We examine the spectra of 23 fast radio bursts detected in a fly ’ s-eye survey with the Australian SKA Pathfinder , including those of three bursts not previously reported .
The mean spectral index of \alpha = -1.6 _ { -0.2 } ^ { +0.3 } ( F _ { \nu } \propto \nu ^ { \alpha } ) is close to that of the Galactic pulsar population .
The sample is dominated by bursts exhibiting a large degree of spectral modulation : 17 exhibit fine-scale spectral modulation with an rms exceeding 50 % of the mean , with decorrelation bandwidths ( half-maximum ) ranging from \approx 1 to 49 MHz .
Most decorrelation bandwidths are an order of magnitude lower than the \gtrsim 30 MHz expected of Galactic interstellar scintillation at the Galactic latitude of the survey , |b| = 50 \pm 5 \deg .
A test of the amplitude distribution of the spectral fluctuations reveals only 12 bursts consistent at better than a 5 % confidence level with the prediction of 100 % -modulated diffractive scintillation .

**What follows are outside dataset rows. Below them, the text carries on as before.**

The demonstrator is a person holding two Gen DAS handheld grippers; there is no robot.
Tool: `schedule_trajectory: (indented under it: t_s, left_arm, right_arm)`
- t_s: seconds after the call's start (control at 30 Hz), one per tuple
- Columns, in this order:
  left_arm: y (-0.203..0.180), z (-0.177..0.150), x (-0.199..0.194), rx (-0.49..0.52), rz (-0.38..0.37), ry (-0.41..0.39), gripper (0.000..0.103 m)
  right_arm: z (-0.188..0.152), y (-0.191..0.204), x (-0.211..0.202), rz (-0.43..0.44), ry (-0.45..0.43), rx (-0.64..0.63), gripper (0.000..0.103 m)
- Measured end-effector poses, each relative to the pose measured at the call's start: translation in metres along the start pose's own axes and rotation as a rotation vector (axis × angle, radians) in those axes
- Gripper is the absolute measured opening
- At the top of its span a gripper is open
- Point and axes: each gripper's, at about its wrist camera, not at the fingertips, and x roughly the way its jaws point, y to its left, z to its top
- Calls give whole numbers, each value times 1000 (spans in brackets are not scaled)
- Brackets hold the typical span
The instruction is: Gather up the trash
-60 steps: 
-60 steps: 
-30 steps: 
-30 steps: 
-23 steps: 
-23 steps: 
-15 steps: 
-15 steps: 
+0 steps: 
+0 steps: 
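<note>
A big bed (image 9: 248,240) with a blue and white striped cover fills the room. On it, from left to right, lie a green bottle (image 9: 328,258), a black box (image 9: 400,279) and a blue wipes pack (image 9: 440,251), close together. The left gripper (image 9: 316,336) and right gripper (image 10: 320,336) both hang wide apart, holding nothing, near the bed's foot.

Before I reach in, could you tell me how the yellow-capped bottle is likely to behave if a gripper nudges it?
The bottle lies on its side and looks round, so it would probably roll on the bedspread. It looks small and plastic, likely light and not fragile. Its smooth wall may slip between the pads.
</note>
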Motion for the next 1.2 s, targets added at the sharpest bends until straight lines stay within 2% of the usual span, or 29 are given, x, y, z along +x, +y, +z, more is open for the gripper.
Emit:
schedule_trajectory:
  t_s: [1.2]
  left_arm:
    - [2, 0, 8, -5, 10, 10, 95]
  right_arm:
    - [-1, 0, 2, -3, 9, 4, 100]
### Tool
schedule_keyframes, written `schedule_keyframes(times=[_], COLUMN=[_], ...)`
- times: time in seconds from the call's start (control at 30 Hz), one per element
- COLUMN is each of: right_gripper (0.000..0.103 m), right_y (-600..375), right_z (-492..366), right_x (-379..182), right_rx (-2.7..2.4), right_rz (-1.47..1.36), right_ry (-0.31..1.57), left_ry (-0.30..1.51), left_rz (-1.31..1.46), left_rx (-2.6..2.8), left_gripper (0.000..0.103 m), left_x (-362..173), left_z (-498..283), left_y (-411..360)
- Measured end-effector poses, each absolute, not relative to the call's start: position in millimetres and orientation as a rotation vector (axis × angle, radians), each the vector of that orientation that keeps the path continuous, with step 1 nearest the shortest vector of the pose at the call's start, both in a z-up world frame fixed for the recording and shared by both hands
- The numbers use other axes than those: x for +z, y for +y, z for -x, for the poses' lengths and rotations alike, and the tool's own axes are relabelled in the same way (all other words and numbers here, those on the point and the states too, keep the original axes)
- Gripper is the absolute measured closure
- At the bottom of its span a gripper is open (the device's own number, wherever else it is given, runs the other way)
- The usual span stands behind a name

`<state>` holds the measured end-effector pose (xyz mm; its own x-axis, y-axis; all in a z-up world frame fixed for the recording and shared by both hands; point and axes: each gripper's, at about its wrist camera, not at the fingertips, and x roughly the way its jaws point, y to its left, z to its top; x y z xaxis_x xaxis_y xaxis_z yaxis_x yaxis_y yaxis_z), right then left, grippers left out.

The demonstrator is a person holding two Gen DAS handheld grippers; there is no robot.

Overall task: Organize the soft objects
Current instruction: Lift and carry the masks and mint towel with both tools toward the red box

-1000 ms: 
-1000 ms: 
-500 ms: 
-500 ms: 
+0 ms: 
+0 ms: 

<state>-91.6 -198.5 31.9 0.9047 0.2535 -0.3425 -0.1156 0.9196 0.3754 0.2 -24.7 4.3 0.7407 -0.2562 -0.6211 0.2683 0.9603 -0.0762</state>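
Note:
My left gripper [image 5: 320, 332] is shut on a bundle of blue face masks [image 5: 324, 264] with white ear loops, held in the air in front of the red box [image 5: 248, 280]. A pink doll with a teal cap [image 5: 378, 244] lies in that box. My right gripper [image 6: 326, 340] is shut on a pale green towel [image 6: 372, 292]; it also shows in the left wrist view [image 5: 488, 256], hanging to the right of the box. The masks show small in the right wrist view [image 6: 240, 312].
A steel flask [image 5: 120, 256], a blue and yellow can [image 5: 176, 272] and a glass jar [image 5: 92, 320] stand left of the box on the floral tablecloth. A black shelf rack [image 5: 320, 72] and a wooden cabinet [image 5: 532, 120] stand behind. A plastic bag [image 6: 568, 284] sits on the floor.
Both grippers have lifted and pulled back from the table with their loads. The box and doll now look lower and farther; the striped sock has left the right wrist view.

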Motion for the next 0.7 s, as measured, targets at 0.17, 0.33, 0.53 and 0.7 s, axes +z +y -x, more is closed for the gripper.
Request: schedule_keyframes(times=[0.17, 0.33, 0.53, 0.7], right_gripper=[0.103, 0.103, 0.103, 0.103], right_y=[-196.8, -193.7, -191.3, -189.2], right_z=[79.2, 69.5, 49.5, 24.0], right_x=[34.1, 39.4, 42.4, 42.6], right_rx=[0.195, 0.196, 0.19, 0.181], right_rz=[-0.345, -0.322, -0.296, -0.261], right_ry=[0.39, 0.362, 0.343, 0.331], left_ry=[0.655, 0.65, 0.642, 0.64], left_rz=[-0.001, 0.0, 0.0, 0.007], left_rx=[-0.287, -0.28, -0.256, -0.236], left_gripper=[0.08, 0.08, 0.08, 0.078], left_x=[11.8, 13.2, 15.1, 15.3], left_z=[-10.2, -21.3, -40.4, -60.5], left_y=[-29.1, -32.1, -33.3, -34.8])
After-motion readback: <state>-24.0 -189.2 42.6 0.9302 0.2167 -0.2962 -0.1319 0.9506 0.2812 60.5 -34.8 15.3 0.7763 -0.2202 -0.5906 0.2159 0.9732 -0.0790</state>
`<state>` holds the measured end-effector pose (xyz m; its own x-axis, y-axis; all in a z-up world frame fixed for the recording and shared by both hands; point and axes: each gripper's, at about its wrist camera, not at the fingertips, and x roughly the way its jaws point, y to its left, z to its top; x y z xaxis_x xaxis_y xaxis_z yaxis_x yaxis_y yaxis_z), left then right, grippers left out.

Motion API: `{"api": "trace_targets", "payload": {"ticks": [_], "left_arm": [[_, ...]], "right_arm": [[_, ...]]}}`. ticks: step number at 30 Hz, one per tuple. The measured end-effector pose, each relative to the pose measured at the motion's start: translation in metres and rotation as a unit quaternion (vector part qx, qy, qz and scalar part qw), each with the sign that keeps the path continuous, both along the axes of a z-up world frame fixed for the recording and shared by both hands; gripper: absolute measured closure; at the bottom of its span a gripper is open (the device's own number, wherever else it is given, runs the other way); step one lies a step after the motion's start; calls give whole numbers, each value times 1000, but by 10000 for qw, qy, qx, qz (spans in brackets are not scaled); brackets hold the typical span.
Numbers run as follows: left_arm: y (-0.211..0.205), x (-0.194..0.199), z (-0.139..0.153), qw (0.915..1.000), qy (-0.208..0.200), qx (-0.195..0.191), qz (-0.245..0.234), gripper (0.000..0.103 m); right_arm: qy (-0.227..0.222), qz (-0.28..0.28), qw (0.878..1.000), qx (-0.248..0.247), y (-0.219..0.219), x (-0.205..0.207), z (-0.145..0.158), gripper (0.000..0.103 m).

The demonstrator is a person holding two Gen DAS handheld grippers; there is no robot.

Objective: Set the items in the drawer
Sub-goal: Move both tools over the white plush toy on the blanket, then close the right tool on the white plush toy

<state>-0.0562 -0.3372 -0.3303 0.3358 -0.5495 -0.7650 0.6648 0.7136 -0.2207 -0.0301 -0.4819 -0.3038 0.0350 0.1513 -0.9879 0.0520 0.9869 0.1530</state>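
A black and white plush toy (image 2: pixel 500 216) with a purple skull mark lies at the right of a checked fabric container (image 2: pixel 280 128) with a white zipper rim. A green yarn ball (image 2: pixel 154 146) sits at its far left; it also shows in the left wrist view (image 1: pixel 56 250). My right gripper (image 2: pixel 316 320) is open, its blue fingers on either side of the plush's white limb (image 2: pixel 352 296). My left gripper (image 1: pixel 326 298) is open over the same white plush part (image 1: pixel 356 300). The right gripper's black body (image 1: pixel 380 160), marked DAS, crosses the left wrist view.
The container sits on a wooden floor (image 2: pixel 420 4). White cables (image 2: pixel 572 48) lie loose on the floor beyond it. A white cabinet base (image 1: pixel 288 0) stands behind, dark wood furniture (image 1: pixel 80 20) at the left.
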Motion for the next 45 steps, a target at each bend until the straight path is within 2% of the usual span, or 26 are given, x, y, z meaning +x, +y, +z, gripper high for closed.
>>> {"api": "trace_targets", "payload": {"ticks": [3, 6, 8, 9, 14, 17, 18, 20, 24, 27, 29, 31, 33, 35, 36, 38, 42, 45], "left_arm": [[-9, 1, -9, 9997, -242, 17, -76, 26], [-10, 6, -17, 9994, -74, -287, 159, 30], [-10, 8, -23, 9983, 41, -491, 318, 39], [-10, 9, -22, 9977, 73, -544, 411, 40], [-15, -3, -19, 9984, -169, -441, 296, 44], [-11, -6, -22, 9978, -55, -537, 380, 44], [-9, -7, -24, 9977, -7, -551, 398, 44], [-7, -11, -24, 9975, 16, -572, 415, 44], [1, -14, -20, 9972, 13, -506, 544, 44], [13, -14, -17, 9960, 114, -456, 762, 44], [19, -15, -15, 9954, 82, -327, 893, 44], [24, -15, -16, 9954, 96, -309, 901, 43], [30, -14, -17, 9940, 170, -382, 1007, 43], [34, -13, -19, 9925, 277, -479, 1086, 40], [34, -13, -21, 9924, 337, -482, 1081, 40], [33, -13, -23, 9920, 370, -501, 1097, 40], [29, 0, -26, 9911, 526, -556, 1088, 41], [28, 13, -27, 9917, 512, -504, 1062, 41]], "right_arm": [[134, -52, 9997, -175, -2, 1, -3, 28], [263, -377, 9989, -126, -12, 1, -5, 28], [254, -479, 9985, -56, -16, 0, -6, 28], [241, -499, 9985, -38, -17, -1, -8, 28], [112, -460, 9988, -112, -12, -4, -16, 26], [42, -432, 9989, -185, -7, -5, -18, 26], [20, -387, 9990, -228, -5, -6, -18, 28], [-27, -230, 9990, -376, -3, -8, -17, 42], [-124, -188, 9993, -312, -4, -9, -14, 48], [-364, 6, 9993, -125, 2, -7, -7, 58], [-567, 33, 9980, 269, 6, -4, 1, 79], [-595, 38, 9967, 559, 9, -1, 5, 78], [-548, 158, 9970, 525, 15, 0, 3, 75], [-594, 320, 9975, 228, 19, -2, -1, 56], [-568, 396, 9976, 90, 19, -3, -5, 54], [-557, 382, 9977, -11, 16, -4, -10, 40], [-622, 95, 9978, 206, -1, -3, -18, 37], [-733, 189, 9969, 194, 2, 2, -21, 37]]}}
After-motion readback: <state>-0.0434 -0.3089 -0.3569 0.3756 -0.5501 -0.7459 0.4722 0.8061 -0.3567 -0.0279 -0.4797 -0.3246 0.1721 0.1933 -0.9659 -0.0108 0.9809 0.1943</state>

Moreover , five of six FRBs with a signal-to-noise ratio exceeding 18 are consistent with this prediction at less than 1 % confidence .
Nonetheless , there is weak evidence ( 88-95 % confidence ) that the amplitude of the fine-scale spectral modulation is anti-correlated with dispersion measure ( DM ) that would suggest it originates as a propagation effect .
This effect appears to be corroborated by the smoothness of the higher-DM Parkes FRBs , and could arise due to quenching of diffractive scintillation ( e.g .
in the interstellar medium of the host galaxy ) by angular broadening in the intergalactic medium .